[Python-ideas] Add "has_surrogates" flags to string object

Tue Oct 8 15:02:08 CEST 2013

On Tue, Oct 08, 2013 at 01:58:20PM +0200, Masklinn wrote:
> 
> On 2013-10-08, at 13:43 , Serhiy Storchaka wrote:
> 
> > 08.10.13 14:38, Masklinn написав(ла):
> >> On 2013-10-08, at 13:17 , Serhiy Storchaka wrote:
> >> 
> >>> Here is an idea about adding a mark to PyUnicode object which 
> >>> allows fast answer to the question if a string has surrogate code. 
> >>> This mark has one of three possible states:
[...]
> >> Isn't that redundant with the kind under shortest form representation?
> > 
> > No, it isn't redundant. '\udc80' is UCS2 string with surrogate code, and '\udc80\U00010000' is UCS4 string with surrogate code.
> 
> I don't know the details of the flexible string representation, but I
> believed the names fit what was actually in memory. UCS2 does not
> have surrogate pairs, thus surrogate codes make no sense in UCS2,
> they're a UTF-16 concept. Likewise for UCS4. Surrogate codes are not
> codepoints, they have no reason to appear in either UCS2 or UCS4
> outside of encoding errors.

I welcome correction, but I think you're mistaken. Python 3.3 strings 
don't have surrogate *pairs*, but they can contain surrogate *code 
points*. Unicode states:

"Isolated surrogate code points have no interpretation; consequently, no 
character code charts or names lists are provided for this range."
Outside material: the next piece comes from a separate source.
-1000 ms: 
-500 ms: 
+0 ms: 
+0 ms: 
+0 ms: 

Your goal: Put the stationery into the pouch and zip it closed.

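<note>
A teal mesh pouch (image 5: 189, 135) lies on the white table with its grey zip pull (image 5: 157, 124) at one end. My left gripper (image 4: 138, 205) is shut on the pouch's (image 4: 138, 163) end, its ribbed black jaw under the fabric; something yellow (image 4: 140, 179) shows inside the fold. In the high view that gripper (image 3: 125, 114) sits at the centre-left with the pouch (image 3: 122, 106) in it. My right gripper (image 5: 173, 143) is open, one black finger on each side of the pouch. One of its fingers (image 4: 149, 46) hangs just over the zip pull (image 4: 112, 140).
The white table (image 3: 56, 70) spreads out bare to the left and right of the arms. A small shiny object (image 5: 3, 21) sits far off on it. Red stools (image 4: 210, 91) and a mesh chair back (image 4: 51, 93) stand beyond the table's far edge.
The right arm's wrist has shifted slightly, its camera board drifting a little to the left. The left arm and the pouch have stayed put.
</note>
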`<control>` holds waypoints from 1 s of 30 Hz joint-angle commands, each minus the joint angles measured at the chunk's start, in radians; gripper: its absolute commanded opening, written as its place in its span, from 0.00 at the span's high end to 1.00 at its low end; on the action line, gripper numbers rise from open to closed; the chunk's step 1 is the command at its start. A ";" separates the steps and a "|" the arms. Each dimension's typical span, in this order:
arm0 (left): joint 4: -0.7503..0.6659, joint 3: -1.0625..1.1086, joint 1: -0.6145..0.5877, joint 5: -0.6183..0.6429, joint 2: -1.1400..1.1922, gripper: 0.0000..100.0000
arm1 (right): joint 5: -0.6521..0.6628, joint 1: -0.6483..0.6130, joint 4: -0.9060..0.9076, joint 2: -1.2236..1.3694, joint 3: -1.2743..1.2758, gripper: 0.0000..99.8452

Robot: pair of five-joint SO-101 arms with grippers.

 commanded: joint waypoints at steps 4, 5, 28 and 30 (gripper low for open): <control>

http://www.unicode.org/charts/PDF/UDC00.pdf
http://www.unicode.org/charts/PDF/UD800.pdf

So technically surrogates are "non-characters". That doesn't mean they 
are forbidden though; you can certainly create them, and encode them to 
UTF-16 and -32:

py> surr = '\udc80'
py> import unicodedata as ud
py> ud.category(surr)
'Cs'
py> surr.encode('utf-16')
b'\xff\xfe\x80\xdc'
py> surr.encode('utf-32')
b'\xff\xfe\x00\x00\x80\xdc\x00\x00'

However, you cannot encode single surrogates to UTF-8:

py> surr.encode('utf-8')
Traceback (most recent call last):
  File "<stdin>", line 1, in <module>
UnicodeEncodeError: 'utf-8' codec can't encode character '\udc80' in 
position 0: surrogates not allowed

as per the standard:

http://www.unicode.org/faq/utf_bom.html#utf8-5

I *think* you are supposed to be able to encode surrogate *pairs* to 
UTF-8, if I'm reading the FAQ correctly, but it seems Python 3.3 doesn't 
support that. In any case, it is certainly legal to have Unicode strings 
containing non-characters, including surrogates, and you can encode them 
to UTF-16 and -32.

However, it looks like surrogates won't round trip in UTF-16, but they 
will in UTF-32:

py> surr.encode('utf-16').decode('utf-16') == surr
Traceback (most recent call last):
  File "<stdin>", line 1, in <module>
UnicodeDecodeError: 'utf16' codec can't decode bytes in position 2-3: 
unexpected end of data
py> surr.encode('utf-32').decode('utf-32') == surr
True

So... I'm not sure why this will be useful. Presumably Unicode strings 
containing surrogate code points will be rare, and you can't encode them 
to UTF-8 at all, and you can't round trip them from UTF-16.

-- 
Steven